AUTOMATIC1111 / stable-diffusion-webui

Stable Diffusion web UI
GNU Affero General Public License v3.0
139.91k stars 26.5k forks source link

[Feature Request]: Add color loss selection in txt2image #6546

Open Hellisotherpeople opened 1 year ago

Hellisotherpeople commented 1 year ago

Is there an existing issue for this?

What would your feature do ?

Hi all, I've been OBSESSED with the idea of color constraining the output of Stable Diffusion models. I'm aware of some stuff which partially implements my vision here, namely the current color-sketch tool which was merged https://github.com/AUTOMATIC1111/stable-diffusion-webui/pull/4459

I believe there are at least 3 distinct ways to implement some kind of "color control" within diffusion models.

  1. Use color-sketch in-painting / text2img to pre-color the image to be diffused, which should encourage (but not guarantee) the shaded regions have the specified color.

  2. Modify the loss function of the final step to encourage the model to generate colors for particular pixels

  3. Add some kind of "filter" to the final diffusion step, banning the diffusion model from diffusing pixels which fall outside of a given RGB color range. I actually wrote about this idea already in the future work of my paper about doing a highly similar technique in transformer language models for generating lipogrammic text (see future work section of here: https://aclanthology.org/2022.cai-1.2/). This is equivalent to "limiting" its vocabulary, but instead of it having a vocabulary of tokenized text, it has a vocabulary of all possibly rgb values for each pixel

There is already a tool for some kind of color control this, implementing 1 within this webui. However, this tool only works for in-painting (and not the main txt2image) and I also believe that this technique is somewhat inferior to 2, and especially 3 because I believe that the model can and will ignore the given colors depending on the prompt.

I ran across a really neat notebook which demonstrates a unique way to modify the loss function used during diffusion (2). This enables fine-grained color control of the image. The original notebook is here: https://colab.research.google.com/drive/1dlgggNa5Mz8sEAGU0wFCHhGLFooW_pf1?usp=sharing (see the bottom). I have modified this notebook to include a more sophisticated example where a user can specify (in code) bounding box locations, the rgb channel they want to modify, and the value they want to modify it with. This modified notebook is located here: https://colab.research.google.com/drive/18Kl1DndYEQOlKg9yP3uuNwRHajKqHBkh?usp=sharing

My ideal solution for this is 3, but I'm pretty ignorant about how I'd implement this given the code that I've seen. Certainly more involved than it was for NLP transformer models.

Proposed workflow

  1. Go to the main txt2image default panel
  2. Have a tool similar to the gradio color selection tool which a user can draw on the blank canvas with
  3. Have an "intensity" slider to allow users to decide how much they want the custom loss to impact their image.

Additional information

No response

Hellisotherpeople commented 1 year ago

I'm basically begging the community to come together and do a more detailed write up on this, particularly about comparing the various techniques.

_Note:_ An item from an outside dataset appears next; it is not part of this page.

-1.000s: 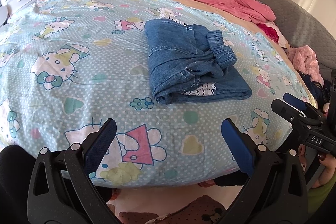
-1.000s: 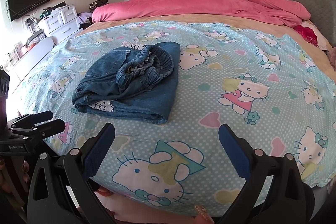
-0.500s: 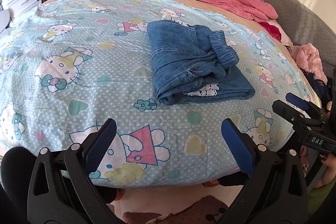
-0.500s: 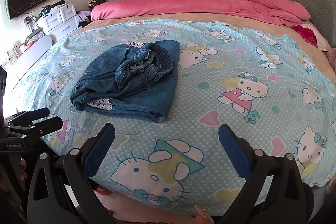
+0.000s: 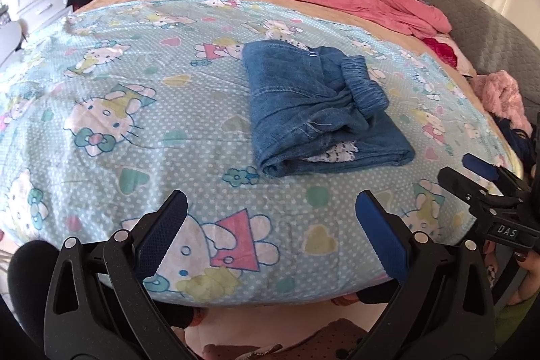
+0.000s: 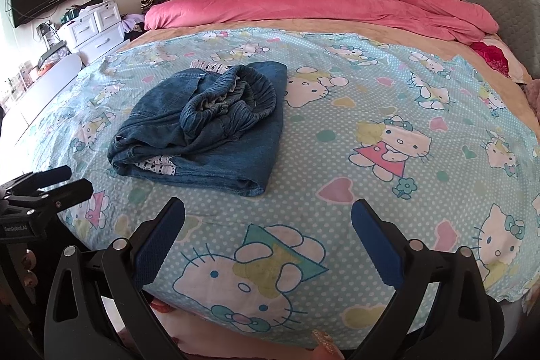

If no one else works on this, I'll be "forced" to do the obvious thing and find a workshop at some high end CV conference and write a small paper (one author only) about why good color loss selection is important and why 2 (and maybe 3) are superior to the currently implemented 1 technique. I'd really love to split first author with someone whose good at writing Automatic1111 extensions, so that this can proliferate in the community.

Or even better, someone from the community can explain to me that this already exists, or why I'm a big-dum-dum head and why the current solution (1) is actually superior. Right now I feel like I'm yelling into the wind about this...

Hellisotherpeople commented 1 year ago

Ugh this is going to languish for months before being randomly closed due to inactivity isn't it?

:(

Hellisotherpeople commented 1 year ago

Why wouldn't this be a huge feature that people would be desperate for? Color choice is very important for generating how quality images.